What will be the next big driver for employment? I cannot come up with any nor do I think there will be any in the midst of a Schumpeterian Depression phase of the Long Wave trough.

That is one of the reasons I proclaimed three years ago "expect structurally high unemployment for a decade". The others reasons are global wage arbitrage, tax policy, and massive consumer debt.

For a detailed explanation of Schumpeterian Depression please scroll down to the sections of Creative Destruction labeled Comments From "BC" followed by Schumpeterian Depression.


Slowing Global Economy

Bear in mind the global economy is slowing with many structural problems as noted yesterday in Gold Reacts With "Big Yawn" to ECB Announcement

Partial List of Problems

  1. Sovereign debt default crisis in Eurozone PIIGS: Portugal, Ireland, Italy, Greece, and Spain.
  2. US debt ceiling concerns
  3. US fiscal deficit concerns
  4. US total debt concerns
  5. Reckless, unsustainable credit growth in China
  6. Rampant inflation in Brazil, Russia, India, and China, the BRIC countries.
  7. Yuan peg to the US dollar
  8. Debt and deficit concerns in the UK
  9. Japan interest rate and total debt concerns
  10. Massive global trade imbalances

I could easily add another 10 items related to global housing bubbles, demographics, unfunded future liabilities, state pension plans etc.

Not only are there huge US structural debt issues, there are huge global issues.

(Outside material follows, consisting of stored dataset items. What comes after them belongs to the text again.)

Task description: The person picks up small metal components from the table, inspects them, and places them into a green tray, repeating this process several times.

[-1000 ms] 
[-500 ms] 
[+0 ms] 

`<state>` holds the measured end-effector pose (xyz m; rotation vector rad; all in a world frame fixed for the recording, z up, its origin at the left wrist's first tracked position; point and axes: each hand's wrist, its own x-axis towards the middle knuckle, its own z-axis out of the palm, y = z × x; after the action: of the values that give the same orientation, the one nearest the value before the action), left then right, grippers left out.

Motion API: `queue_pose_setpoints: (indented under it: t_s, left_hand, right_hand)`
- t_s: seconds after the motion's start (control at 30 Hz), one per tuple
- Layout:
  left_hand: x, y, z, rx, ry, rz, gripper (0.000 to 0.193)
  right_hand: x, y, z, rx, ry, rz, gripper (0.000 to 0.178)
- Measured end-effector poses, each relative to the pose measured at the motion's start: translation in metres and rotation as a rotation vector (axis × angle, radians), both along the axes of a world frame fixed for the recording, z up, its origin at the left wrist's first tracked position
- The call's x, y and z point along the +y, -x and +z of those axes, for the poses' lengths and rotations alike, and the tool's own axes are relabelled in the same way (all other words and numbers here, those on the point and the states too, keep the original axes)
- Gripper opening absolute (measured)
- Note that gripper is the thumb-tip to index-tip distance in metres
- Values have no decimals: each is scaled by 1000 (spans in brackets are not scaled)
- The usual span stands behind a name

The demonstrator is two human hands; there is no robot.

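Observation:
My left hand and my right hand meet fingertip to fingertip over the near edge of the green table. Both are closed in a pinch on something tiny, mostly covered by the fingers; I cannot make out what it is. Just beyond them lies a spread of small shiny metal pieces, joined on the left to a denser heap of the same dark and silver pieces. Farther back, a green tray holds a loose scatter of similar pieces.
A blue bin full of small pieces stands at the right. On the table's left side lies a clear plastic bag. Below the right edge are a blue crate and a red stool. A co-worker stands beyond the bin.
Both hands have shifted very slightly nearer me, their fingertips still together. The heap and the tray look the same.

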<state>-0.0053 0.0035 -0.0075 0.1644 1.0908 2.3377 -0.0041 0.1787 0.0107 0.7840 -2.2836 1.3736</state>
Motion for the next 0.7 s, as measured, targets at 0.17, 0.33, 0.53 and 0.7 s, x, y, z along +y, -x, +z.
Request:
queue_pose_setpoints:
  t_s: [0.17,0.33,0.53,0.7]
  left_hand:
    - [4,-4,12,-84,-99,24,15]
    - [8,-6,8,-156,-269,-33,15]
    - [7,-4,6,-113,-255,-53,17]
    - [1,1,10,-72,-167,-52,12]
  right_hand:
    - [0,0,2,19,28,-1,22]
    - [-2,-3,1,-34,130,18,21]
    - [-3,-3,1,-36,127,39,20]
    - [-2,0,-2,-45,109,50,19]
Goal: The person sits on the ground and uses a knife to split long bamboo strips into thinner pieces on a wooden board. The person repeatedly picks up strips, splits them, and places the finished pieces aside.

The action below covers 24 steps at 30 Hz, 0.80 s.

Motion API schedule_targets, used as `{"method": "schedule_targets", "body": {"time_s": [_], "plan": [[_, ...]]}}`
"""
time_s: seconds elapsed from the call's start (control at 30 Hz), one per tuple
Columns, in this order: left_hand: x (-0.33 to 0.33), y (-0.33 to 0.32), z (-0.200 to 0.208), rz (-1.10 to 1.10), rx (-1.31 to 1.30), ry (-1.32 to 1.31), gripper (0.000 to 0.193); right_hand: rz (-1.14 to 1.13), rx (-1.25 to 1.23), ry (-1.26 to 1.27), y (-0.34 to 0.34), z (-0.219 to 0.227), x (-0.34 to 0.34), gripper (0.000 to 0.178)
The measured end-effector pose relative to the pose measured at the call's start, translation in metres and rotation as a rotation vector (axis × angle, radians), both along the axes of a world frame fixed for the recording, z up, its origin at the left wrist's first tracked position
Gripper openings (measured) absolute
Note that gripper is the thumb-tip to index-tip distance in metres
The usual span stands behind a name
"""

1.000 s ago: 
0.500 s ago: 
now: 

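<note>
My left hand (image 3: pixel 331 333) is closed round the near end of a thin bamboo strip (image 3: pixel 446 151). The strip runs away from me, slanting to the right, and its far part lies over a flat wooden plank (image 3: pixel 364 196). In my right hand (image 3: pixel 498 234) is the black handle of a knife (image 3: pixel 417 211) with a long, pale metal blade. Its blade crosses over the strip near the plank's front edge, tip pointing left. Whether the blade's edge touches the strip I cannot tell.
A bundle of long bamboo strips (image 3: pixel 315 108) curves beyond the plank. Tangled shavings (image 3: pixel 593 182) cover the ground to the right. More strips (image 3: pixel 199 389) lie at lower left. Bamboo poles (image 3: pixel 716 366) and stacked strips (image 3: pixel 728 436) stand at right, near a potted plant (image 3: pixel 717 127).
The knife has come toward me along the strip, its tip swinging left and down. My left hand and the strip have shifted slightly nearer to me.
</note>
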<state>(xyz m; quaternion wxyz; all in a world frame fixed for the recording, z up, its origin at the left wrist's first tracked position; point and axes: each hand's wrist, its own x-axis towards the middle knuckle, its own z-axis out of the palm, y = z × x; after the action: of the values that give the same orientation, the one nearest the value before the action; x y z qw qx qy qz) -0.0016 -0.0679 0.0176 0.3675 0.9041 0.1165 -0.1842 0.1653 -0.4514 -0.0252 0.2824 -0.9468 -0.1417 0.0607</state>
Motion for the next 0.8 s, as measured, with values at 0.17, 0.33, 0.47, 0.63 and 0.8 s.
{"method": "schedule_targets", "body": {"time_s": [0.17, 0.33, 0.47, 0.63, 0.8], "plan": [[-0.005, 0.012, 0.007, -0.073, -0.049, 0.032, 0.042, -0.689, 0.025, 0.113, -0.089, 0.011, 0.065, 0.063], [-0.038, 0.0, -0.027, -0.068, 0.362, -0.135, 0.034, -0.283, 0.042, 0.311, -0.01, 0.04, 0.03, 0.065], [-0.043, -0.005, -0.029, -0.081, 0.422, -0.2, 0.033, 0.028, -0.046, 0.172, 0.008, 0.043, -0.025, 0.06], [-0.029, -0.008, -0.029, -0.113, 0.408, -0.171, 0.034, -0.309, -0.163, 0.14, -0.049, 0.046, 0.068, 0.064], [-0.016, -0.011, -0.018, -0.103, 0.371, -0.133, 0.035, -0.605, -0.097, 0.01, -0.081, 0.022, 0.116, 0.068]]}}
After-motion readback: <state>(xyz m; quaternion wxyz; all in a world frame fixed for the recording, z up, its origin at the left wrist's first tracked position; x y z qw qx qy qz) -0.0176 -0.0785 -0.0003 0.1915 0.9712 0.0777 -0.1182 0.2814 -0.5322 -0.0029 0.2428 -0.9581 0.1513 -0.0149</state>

For a suggestion as to how to fix the global imbalances, please see Hugo Salinas Price and Michael Pettis on the Trade Imbalance Dilemma; Gold's Honest Discipline Revisited


Reader Question on Covered Employees

Reader Will Worth from Texas also sent in a chart of covered employees similar to one of the charts from Tim Wallace. Will Worth asks ...

Mish,

In the jobless claims data, "covered employed" dropped by 8.3 million people during the recession it has since recovered by only 247,323 people. Yet, as estimated by the monthly "establishment" and "household" surveys, there have been between 1.4 million and 1.7 million jobs created. Why are those not "covered employed" positions?

Will Worth


Closer Look at the Self-Employed

Self-employed are not covered by unemployment insurance. Thus, all of the people who have gone into business working for themselves are not covered.

The "self-employed" group includes all of those selling trinkets on Ebay as a job as well as all of those "working" in their multi-level marketing "business". Others struggle as non-covered employees in family related businesses.

Many of those jobs are not "real" and produce little or no income. However, these people are counted in the workforce if they respond to the BLS in the household survey that they "worked" any hours.

Once again the BLS does not ask directly ask people if they are employed. Rather the BLS determines that answer with a set of questions that likely produce a far different, and higher answer.


How the BLS Determines Employment

I covered this at length previously with a detailed list of actual questions the BLS asks in "Dropping Out of the Workforce"; Implications of the Falling Participation Rate

The key question appears to be question number two: "LAST WEEK, did you do ANY work for (either) pay (or profit)?"

Anyone selling trinkets on Ebay or selling any products in multi-level marketing companies is likely to answer yes. If so, they are "employed" but they certainly are not covered by unemployment insurance.

The implications of the above charts and commentary should be obvious. Things are much worse than the BLS presents.